Une responsabilisation certaine des acteurs traitant les données
Le coût élevé du défaut de conformité a suscité chez les organisations une réelle course vers la conformité. En effet, une série d’obligations légales et un régime de sanction sévère ont été mis en place pour garantir la responsabilité des acteurs traitant les données personnelles sur le territoire européen ou de personnes résidant en Europe.
D’ailleurs, en l’espace de cinq ans, la CNIL a prononcé des sanctions pour un total d’un demi-milliard d’euros. Au niveau européen, 2,5 milliards d’euros d’amendes ont été prononcées par les 27 instances nationales responsables de la protection des données personnelles. Parmi les entreprises sanctionnées pour des manquements figurent Google (150 millions d’euros en 2021), Microsoft (60 millions d’euros en 2022) ou encore Amazon (35 millions d’euros en 2020). Bien que les sanctions appliquées restent modestes par rapport au standard fixé par le RGPD, elles demeurent tout de même assez dissuasives.
En tout état de cause, le chemin vers la conformité est long, les organisations doivent se donner les moyens d’atteindre cet idéal qui renforcera leur crédibilité auprès de leurs clients et partenaires.
Une réelle prise de conscience de la part des citoyens
Comme le précisait Paul Hébert, directeur adjoint à la direction de l’accompagnement
juridique de la CNIL « Les citoyens se sont vraiment saisis des droits octroyés par le règlement ». Ceci se traduit par le nombre de plaintes sans cesse croissant déposé auprès la CNIL. En2022, près de 12 000 plaintes ont été déposées auprès de la CNIL. Celles-ci ont débouché sur 350 contrôles, 147 mises en demeure et 21 sanctions pour un montant de 101 millions d’euros.
Malgré les multiples éloges formulés à l’égard du RGPD, des zones d’ombres subsistent.
Une coopération européenne à parfaire
La coopération européenne demeure le principal frein à la mise en œuvre du RGPD. Pour le Irish Council for Civil Liberties (ICCL), une ONG de défense des libertés publiques, la Commission Irlandaise est un goulot d’étranglement pour les procédures.

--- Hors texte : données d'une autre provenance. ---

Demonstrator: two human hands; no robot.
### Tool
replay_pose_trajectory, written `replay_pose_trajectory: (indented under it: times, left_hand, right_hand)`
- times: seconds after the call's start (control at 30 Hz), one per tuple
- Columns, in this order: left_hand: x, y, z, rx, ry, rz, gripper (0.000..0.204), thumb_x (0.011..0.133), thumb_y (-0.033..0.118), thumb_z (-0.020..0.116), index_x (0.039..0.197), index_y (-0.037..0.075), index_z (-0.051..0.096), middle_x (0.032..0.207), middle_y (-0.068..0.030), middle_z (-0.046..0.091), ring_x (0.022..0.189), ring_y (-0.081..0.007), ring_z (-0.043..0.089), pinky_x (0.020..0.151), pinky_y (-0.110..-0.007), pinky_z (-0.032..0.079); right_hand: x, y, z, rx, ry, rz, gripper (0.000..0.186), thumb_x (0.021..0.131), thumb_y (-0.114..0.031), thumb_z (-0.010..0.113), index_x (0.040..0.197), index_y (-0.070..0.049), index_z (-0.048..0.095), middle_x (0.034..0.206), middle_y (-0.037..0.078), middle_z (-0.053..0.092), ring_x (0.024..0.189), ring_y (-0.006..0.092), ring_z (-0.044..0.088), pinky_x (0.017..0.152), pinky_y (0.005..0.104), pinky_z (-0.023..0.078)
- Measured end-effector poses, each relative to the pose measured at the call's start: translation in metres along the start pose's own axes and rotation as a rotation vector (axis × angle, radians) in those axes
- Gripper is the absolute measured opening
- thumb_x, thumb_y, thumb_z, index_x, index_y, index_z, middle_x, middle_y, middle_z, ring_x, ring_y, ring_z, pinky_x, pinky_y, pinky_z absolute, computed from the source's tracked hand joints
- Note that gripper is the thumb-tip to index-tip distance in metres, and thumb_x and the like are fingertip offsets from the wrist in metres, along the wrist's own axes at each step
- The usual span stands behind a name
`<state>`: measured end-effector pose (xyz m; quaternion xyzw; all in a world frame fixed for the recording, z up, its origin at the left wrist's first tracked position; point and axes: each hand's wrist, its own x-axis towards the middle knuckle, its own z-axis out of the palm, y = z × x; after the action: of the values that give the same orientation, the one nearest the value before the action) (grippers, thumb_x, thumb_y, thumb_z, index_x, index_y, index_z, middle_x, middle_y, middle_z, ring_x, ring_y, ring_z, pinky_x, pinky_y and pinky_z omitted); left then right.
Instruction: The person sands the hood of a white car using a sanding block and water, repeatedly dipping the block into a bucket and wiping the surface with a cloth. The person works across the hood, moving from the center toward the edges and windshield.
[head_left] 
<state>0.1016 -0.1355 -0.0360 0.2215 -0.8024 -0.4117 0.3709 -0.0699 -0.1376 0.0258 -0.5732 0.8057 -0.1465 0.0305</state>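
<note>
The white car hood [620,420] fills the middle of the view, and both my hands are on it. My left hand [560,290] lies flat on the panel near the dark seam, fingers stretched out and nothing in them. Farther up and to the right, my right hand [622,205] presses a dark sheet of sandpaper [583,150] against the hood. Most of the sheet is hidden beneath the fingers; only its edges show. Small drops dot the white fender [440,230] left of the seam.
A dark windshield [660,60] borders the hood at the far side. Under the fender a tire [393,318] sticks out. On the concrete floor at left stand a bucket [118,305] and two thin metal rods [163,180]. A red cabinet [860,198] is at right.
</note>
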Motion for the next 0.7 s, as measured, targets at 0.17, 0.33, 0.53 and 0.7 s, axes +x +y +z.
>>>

En effet, la mise en place de la procédure du « guichet unique » a fait du régulateur irlandais l’unique interlocuteur des entreprises traitant des données transfrontalières, localisées sur son territoire.
Malheureusement, son manque de fermeté plombe l’action globale des différentes commissions des États membres et de l’UE. Pour 54 dossiers instruits depuis 2018, elle a opté pour un accord à l’amiable dans 46 cas. Consciente de l’existence de ces lacunes, la commission européenne a annoncé le 20 février dernier qu’elle préparait une initiative pour apporter des précisions sur les procédures relatives à l’application du RGPD. Il sera question d’« harmoniser certains aspects de la procédure administrative et favoriser le bon fonctionnement des mécanismes de coopération et de règlement des litiges liés au RGPD ».
Au regard de la densification progressive de l’arsenal juridique numérique (marchés numériques, services numériques, intelligence artificielle, etc.), l’articulation entre ces nouveaux textes et le RGDP pourra très vite devenir un point d’attention majeur, car l’enchevêtrement de problématiques et d’enjeux pourra parfois conduire à des contradictions.